Here are some key ways to maximize the benefits of age diversity in the workplace.
1. When older workers share their experience, everyone benefits.
Part of the company culture should be to embrace wisdom and experience wherever it may be found. Older workers tend to have experience with strategic thinking, collaboration, effective communication, and emotional intelligence that can benefit younger employees who have not had as much life experience. Technical skills and problem-solving may also be more advanced in older employees with decades on the job.
2. Teams benefit from a variety of approaches.
Collaboration involves taking in many different ideas in order to make better decisions, and the unique viewpoints Baby Boomers can bring to the table help contribute to the collaborative process, leading to a better end result. McKinsey found in a recent study that diverse teams lead to a better bottom line for companies and make them more profitable.
3. Mentoring programs save training costs.
When more experienced workers can pass their knowledge and experience down to newer employees, learning is usually more effective than other types of training and the overall level of knowledge increases. 45-year veteran computer programmer Dan Heberling, 65, spent time each day teaching and mentoring newer and less-experienced programmers at Sungard K-12, a provider of payroll and other software for school districts, and the team was able to better complete its tasks as a result.
4. Better retention of workers.
Older workers improve retention in two ways: they themselves are more loyal and less likely to change jobs, and younger workers who can get mentorship and help are less likely to leave their jobs as well. Replacing workers is a costly proposition for employers, so the longer they can retain them, the bigger the benefit to the company’s bottom line.
5. An untapped source of talent in a time of shortage.

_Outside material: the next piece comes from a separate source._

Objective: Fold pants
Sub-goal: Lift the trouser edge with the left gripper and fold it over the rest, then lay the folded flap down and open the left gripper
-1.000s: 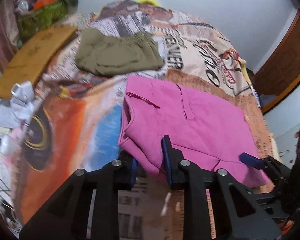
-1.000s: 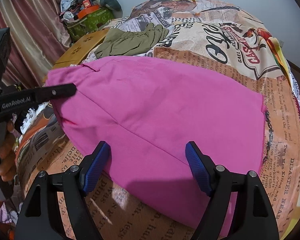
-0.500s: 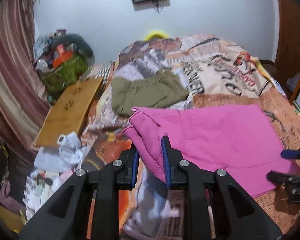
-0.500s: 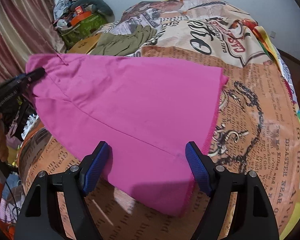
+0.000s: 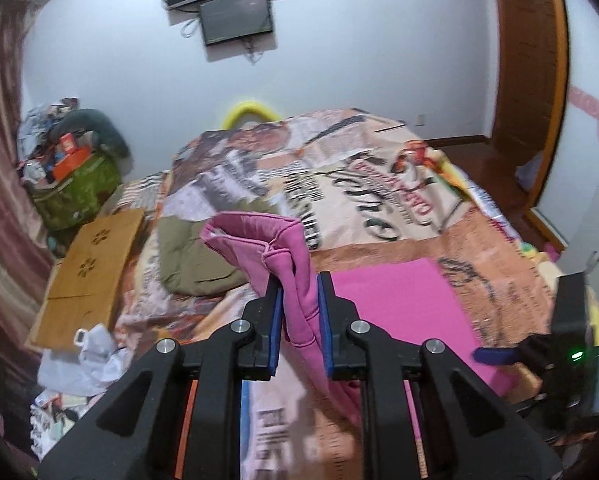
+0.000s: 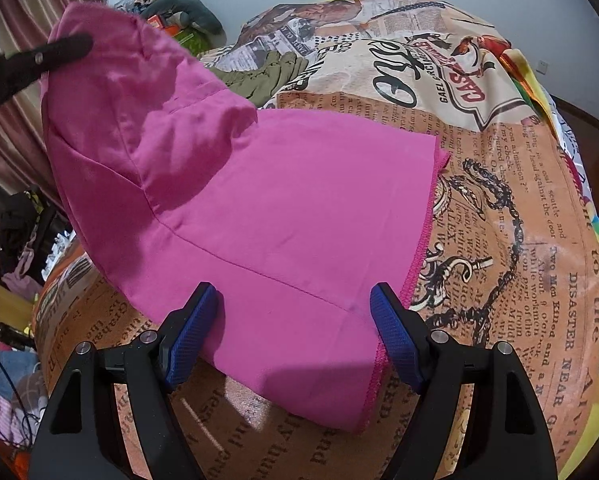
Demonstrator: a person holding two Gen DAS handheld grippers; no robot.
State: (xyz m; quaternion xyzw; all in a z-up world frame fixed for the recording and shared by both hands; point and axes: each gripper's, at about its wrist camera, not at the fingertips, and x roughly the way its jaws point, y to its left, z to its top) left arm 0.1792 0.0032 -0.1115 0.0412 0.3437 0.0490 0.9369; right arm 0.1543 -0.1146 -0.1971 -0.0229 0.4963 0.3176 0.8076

With unemployment remaining at low levels and more jobs currently available than there are people looking for work, older workers who want to keep working can be an untapped source of talent for employers looking for new places to acquire it. Although older workers often command a higher salary than those newly entering the workforce such as new college graduates, their value can also be higher to offset these costs because they need less onboarding and training to reach their peak productivity.